● WORK TASK:
Your answer must consist of every line from the data below that includes the word "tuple".

● Collection entries:
□ □ □ □ □

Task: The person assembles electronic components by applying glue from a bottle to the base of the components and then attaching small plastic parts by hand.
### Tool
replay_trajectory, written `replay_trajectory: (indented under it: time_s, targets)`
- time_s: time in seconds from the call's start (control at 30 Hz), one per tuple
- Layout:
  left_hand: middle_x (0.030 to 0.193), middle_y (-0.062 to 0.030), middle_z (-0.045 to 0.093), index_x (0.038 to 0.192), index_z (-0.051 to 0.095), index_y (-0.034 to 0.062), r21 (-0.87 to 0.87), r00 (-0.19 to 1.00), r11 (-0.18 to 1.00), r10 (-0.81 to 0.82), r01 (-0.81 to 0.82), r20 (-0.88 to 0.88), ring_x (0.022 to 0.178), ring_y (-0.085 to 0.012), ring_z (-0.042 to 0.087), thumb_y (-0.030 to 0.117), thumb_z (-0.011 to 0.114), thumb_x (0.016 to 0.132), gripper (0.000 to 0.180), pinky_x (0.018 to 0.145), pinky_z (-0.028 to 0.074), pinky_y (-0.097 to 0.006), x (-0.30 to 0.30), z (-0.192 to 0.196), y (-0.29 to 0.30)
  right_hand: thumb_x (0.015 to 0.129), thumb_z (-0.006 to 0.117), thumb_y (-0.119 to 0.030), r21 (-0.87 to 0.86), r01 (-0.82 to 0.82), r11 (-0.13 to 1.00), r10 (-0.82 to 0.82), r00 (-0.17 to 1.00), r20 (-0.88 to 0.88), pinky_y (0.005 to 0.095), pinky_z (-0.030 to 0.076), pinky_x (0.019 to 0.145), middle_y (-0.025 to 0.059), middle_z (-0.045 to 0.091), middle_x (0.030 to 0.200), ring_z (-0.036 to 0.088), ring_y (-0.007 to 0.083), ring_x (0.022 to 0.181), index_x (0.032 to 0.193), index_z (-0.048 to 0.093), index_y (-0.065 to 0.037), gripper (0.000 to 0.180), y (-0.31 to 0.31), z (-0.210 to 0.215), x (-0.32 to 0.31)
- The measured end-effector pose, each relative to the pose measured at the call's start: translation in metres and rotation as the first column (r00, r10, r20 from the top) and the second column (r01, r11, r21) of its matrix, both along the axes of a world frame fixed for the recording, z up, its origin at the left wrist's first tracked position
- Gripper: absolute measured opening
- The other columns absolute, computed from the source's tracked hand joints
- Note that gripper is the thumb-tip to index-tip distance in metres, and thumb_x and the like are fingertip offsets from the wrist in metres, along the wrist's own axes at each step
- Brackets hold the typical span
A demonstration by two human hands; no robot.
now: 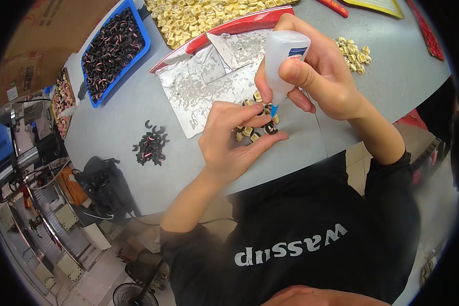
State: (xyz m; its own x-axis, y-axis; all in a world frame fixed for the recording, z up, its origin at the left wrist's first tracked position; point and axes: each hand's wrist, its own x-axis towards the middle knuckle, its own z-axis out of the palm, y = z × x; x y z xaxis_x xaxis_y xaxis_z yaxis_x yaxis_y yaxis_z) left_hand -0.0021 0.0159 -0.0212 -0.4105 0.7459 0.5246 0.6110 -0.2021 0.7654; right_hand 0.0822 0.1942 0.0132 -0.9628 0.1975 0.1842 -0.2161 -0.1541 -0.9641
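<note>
My left hand (pixel 224 135) pinches a small black-and-cream piece (pixel 271 128) at the grey table (pixel 122 122), beside similar loose pieces (pixel 247 131). My right hand (pixel 326 76) grips a white squeeze bottle (pixel 277 58), blue tip (pixel 274 110) down near that piece. Leftward lie black curved pieces (pixel 150 147); beyond, a white sheet (pixel 188 107), then a heap of cream pieces (pixel 199 20).

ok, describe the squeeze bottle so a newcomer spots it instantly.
Start at the grey table, then the right hand above it. It grips a translucent squeeze bottle, nozzle down. Its blue tip sets it apart from the cream-and-black pieces beneath.
</note>
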Motion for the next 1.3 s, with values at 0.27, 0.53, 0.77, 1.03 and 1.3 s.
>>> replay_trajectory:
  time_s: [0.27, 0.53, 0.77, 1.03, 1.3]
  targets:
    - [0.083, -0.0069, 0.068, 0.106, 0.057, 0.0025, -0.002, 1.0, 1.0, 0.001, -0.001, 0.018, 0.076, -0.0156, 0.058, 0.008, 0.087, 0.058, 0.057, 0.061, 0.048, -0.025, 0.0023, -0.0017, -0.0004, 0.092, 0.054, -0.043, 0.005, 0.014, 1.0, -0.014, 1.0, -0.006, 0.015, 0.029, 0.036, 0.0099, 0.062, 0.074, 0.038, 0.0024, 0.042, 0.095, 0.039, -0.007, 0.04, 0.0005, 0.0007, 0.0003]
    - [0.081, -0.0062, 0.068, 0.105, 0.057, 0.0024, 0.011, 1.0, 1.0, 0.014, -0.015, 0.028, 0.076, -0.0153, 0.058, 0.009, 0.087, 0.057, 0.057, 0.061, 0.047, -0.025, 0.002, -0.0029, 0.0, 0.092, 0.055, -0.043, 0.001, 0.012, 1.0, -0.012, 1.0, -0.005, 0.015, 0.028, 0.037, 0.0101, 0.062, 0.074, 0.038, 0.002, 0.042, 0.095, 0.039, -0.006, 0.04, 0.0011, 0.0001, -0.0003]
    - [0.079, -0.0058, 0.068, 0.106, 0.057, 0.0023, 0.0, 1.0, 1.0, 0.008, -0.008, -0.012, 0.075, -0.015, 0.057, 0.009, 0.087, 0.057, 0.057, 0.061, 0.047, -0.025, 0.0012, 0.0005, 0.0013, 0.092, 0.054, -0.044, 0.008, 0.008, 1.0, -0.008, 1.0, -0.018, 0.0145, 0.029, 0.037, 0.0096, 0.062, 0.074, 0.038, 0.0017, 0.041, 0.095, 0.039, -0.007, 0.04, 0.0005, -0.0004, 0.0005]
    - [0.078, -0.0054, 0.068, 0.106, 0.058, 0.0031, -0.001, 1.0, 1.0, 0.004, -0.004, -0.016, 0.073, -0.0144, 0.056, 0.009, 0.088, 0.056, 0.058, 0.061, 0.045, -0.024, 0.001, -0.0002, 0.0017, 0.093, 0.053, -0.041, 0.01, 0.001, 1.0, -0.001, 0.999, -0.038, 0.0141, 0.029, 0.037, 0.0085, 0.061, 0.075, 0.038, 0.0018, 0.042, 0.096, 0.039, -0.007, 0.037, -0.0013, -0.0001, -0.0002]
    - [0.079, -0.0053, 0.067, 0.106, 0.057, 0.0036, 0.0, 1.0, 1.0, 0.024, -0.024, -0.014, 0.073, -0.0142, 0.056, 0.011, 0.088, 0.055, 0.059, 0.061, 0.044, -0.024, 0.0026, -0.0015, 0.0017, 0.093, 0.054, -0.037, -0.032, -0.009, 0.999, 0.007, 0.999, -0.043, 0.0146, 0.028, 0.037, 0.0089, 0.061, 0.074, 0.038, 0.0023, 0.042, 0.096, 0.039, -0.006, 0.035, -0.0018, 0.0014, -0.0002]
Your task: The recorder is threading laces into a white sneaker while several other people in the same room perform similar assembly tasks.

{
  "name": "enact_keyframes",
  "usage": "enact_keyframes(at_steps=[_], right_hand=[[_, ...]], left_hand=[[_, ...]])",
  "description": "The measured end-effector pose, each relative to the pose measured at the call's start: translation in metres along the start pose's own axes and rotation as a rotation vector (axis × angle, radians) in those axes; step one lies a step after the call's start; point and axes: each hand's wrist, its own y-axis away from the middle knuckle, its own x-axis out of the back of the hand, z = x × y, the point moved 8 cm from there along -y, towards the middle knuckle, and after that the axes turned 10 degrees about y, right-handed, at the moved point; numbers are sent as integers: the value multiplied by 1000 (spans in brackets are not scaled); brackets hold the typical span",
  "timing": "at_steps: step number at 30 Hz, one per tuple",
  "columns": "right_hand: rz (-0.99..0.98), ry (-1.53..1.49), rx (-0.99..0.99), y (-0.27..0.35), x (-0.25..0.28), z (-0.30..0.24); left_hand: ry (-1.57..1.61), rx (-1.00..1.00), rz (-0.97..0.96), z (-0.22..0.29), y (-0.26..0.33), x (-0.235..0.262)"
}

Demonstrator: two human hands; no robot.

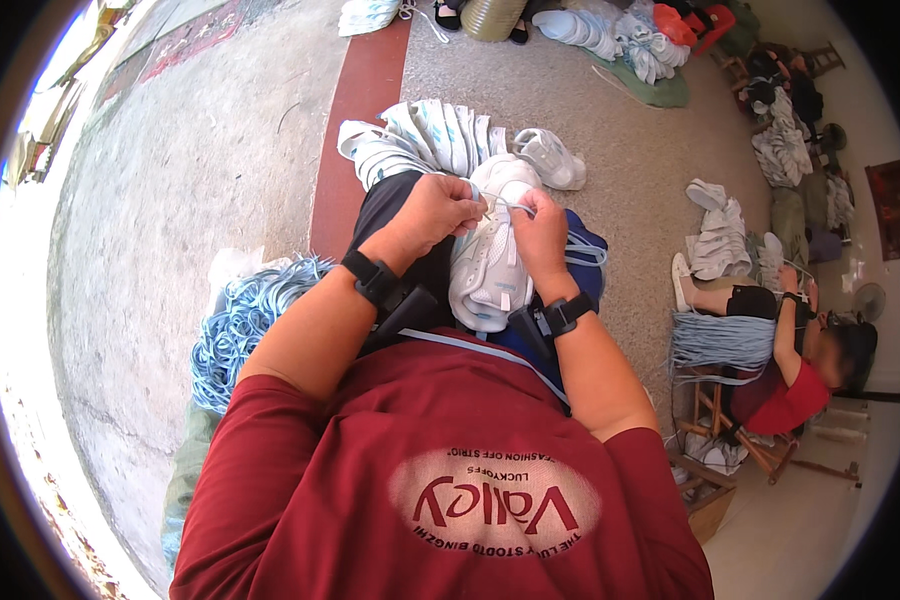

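Observation:
A white shoe point(488, 265) with mesh panels rests on my lap, its toe end toward my shirt. Over its lacing area, my left hand point(438, 212) is closed in a pinch on a pale shoelace. My right hand point(542, 235) pinches the same shoelace point(505, 204) to the right, so a short length spans between the fingers. The lace tips and eyelets are too small to make out. More light-blue lace point(587, 250) hangs over the dark blue cloth by my right wrist.
White shoes point(440, 135) stand stacked in a row beyond my knees, with one separate shoe point(550, 160) beside them. A heap of blue laces point(255, 325) lies at my left. To the right, a co-worker point(790, 380) sits near laces point(722, 342) and more shoes point(720, 240).

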Motion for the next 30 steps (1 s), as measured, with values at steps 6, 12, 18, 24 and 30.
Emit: enact_keyframes(at_steps=[6, 12, 18, 24, 30], right_hand=[[-66, -600, -253, 9, 3, 26], [-63, -578, -43, 22, 22, 2], [84, -23, 194, 32, 14, -17], [136, -51, 154, 33, 10, -14], [82, -39, 28, 29, 4, 4]], left_hand=[[-82, -9, 74, -15, -13, -6], [-769, -304, 154, 11, -9, -18], [-714, -285, 132, -13, -35, 0], [-977, -455, 187, 19, -5, -32], [-1148, -455, -121, 20, 3, -66]])
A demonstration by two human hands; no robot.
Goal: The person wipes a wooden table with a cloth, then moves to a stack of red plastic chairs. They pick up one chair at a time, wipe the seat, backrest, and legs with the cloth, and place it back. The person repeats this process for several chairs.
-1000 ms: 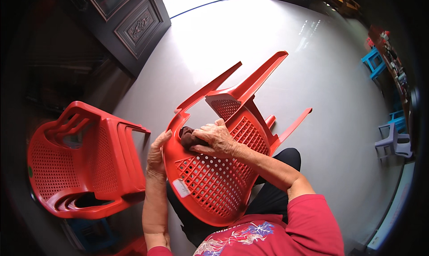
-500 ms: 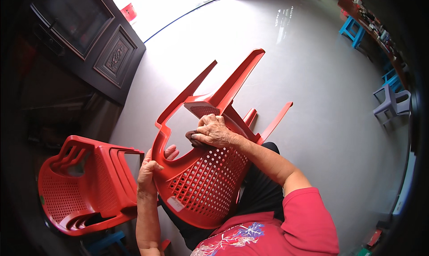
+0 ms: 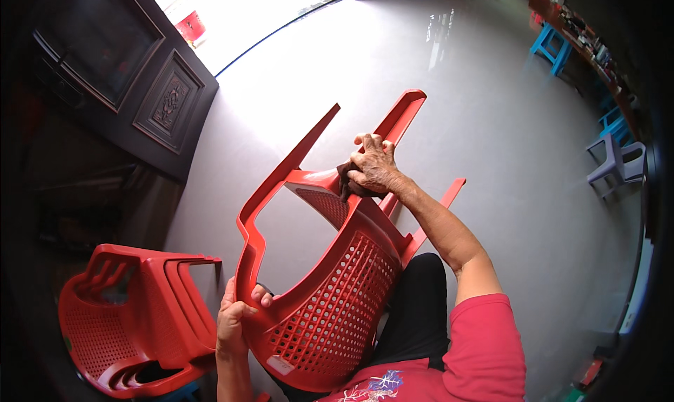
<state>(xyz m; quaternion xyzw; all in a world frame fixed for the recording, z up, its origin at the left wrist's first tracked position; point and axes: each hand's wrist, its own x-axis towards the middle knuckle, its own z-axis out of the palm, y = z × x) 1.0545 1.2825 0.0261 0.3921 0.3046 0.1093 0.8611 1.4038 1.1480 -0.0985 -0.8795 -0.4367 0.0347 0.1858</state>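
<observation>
A red plastic armchair (image 3: 330, 311) lies tilted across my lap, its perforated back toward me and its legs pointing away. My left hand (image 3: 237, 318) is closed round the curved arm, near where it joins the backrest. In my right hand (image 3: 373, 165) is a dark brown cloth (image 3: 351, 183), pressed on the chair where a leg meets the seat. The fingers of that hand are bent over the cloth and the leg, and part of the cloth is hidden beneath them.
Several red chairs stand stacked (image 3: 165, 304) at my left. A dark carved door (image 3: 168, 111) is open at the far left, beside a bright doorway. Along the right wall stand a blue stool (image 3: 551, 48), a grey chair (image 3: 616, 165) and a cluttered table (image 3: 579, 41).
My right hand has slid the cloth away from me, from the arm's inner edge up to the leg. The chair has shifted and turned slightly; my left hand sits lower on its arm.
</observation>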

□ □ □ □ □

● PROBLEM SOLUTION:
- time_s: time in seconds from the call's start (control at 30 Hz), one per tuple
  "timing": "at_steps: step number at 30 Hz, one per tuple",

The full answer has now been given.